First, in The Giver, adults must apply for a spouse and get matched. This is shown in the book when it says, “Even the Matching of Spouses was given such weighty consideration that sometimes an adult who applied to receive a spouse waited months or even years before a Match was approved and announced”.
On the other hand, in my family culture in Bellingham, it’s an adult’s choice to be with someone they want to be with. Second, in The Giver, children are born from a birthmother then sent to spouses that have applied for a child. This is shown in the book when it says, “Their Match, which like all Matches had been monitored by the Committee of Elders for three years before they could apply for children, had always been a successful one”. Whereas in my family life, the birthmother keeps the child she gives birth to.

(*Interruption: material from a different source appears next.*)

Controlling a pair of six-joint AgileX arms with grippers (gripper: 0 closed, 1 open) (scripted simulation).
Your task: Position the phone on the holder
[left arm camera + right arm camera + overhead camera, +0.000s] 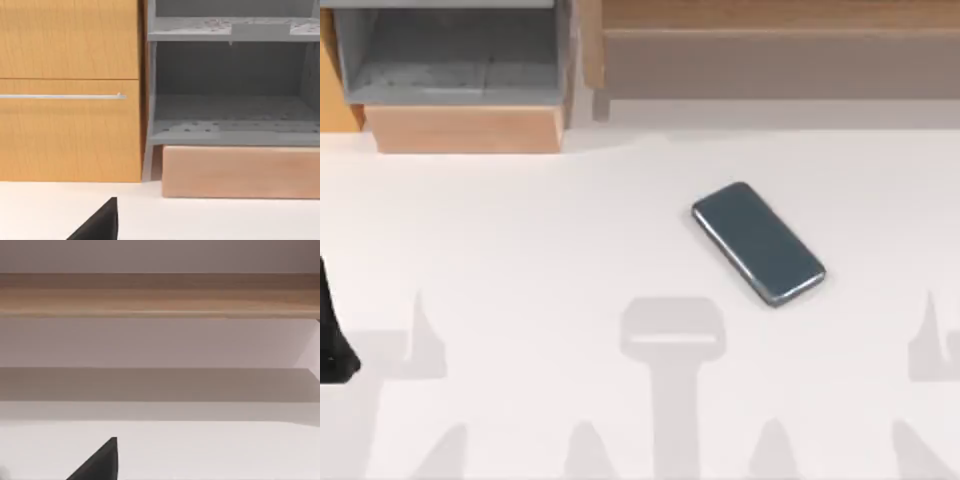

Finally, in the novel, when a family loses a child they are given another child with the same name. I know this because in the book it says,” This new Caleb was a replacement child…Loss of a child was very, very rare”. But in my family life when a child is lost they are remembered and don’t receive a replacement child with the same name.
Family life in The Giver matters to the plot story because knowing what the differences and similarities about the real world and in the novel are important to understand, also it shows what problems the community in The Giver go through in life and what problems they don’t go through.
Those are some similarities and differences about family in The Giver and my family life in Bellingham.